→ Exercise prompt:
Please retype the material beneath this task exactly, starting with its first line and finishing with the line containing "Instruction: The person".
----------------
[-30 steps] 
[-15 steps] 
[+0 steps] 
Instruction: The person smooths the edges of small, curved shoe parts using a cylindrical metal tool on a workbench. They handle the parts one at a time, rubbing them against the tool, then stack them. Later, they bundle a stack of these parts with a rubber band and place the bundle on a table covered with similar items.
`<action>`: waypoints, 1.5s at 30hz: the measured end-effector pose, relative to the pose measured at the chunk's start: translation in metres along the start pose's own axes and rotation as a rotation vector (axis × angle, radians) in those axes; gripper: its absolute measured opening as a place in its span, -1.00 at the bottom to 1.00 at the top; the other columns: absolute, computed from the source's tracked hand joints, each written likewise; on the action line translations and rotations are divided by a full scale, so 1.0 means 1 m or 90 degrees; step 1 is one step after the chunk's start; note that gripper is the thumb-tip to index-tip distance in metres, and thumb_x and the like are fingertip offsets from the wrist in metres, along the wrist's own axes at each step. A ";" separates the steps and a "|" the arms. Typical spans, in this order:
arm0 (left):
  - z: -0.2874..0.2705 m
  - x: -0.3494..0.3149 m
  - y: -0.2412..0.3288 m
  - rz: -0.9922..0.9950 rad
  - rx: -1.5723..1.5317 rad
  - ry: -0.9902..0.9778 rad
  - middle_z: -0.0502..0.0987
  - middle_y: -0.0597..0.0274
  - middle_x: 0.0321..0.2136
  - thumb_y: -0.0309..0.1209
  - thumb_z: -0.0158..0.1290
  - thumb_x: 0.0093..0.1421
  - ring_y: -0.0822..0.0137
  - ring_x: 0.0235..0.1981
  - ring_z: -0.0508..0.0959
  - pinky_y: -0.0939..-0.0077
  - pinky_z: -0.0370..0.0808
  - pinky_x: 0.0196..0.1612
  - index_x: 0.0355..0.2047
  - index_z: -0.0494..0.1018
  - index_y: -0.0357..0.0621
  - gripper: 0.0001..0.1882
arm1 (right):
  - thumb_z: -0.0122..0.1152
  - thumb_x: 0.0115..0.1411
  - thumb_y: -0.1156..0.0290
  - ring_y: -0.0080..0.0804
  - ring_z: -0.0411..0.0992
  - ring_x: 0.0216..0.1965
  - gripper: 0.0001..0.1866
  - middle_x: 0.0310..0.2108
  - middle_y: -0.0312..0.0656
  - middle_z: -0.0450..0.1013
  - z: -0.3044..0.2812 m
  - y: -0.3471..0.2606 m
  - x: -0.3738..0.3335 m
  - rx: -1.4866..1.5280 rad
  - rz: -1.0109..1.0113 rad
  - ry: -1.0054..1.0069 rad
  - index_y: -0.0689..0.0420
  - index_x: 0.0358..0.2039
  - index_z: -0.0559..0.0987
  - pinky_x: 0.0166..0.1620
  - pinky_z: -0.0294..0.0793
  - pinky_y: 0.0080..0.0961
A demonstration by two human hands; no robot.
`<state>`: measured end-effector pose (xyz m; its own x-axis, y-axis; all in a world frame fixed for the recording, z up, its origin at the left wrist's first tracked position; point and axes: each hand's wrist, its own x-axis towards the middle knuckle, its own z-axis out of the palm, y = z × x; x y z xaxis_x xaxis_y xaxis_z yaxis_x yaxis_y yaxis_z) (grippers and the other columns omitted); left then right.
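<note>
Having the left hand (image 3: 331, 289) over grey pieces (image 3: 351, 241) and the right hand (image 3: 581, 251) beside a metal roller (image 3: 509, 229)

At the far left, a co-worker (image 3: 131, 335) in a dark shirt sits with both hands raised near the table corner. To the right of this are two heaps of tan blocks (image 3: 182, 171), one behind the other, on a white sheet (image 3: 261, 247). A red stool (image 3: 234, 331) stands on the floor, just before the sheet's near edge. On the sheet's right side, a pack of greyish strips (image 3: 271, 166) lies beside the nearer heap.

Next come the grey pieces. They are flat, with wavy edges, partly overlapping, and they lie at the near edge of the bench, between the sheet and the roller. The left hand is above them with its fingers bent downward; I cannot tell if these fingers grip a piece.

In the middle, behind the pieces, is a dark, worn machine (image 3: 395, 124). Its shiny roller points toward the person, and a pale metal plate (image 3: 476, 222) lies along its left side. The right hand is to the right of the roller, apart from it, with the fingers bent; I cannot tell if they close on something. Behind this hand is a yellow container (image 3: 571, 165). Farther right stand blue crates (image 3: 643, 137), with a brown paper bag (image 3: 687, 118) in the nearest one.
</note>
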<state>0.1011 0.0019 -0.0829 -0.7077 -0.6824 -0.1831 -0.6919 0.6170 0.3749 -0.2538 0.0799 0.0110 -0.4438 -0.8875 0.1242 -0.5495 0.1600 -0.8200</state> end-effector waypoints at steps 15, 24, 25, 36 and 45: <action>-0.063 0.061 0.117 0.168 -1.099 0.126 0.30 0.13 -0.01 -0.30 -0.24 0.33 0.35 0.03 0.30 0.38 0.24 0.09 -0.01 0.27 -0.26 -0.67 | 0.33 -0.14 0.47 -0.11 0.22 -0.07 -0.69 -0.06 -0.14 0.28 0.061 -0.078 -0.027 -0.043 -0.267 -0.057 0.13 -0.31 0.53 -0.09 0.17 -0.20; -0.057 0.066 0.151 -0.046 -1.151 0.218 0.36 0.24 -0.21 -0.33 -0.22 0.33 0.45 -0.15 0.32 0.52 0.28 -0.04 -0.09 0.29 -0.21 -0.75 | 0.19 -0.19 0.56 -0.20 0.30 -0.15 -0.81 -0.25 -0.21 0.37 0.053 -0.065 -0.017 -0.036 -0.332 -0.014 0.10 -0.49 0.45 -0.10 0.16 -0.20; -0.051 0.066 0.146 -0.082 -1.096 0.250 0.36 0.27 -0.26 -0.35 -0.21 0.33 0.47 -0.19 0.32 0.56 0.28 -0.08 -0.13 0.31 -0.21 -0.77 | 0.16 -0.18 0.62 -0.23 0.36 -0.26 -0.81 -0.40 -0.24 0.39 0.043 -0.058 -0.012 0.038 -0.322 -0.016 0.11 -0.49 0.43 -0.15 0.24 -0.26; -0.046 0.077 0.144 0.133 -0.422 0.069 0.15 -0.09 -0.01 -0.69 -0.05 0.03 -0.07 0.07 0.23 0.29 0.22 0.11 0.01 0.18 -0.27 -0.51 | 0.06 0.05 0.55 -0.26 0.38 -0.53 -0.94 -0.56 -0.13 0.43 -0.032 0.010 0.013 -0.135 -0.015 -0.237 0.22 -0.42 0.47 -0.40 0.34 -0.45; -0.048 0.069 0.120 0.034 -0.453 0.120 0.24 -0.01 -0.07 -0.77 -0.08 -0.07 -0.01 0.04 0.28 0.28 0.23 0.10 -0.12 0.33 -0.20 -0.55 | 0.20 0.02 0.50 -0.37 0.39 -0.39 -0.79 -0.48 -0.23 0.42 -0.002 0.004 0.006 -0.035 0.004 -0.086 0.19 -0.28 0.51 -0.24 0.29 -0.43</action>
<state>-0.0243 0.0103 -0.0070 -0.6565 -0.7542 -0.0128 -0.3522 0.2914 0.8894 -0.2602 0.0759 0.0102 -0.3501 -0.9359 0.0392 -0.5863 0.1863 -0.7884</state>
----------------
→ Result:
[-30 steps] 
[-15 steps] 
[+0 steps] 
Instruction: The person smooths the edges of small, curved shoe parts using a cylindrical metal tool on a workbench. They handle the parts one at a time, rubbing them against the tool, then stack them. Later, they bundle a stack of these parts with a rubber band and place the bundle on a table covered with similar items.

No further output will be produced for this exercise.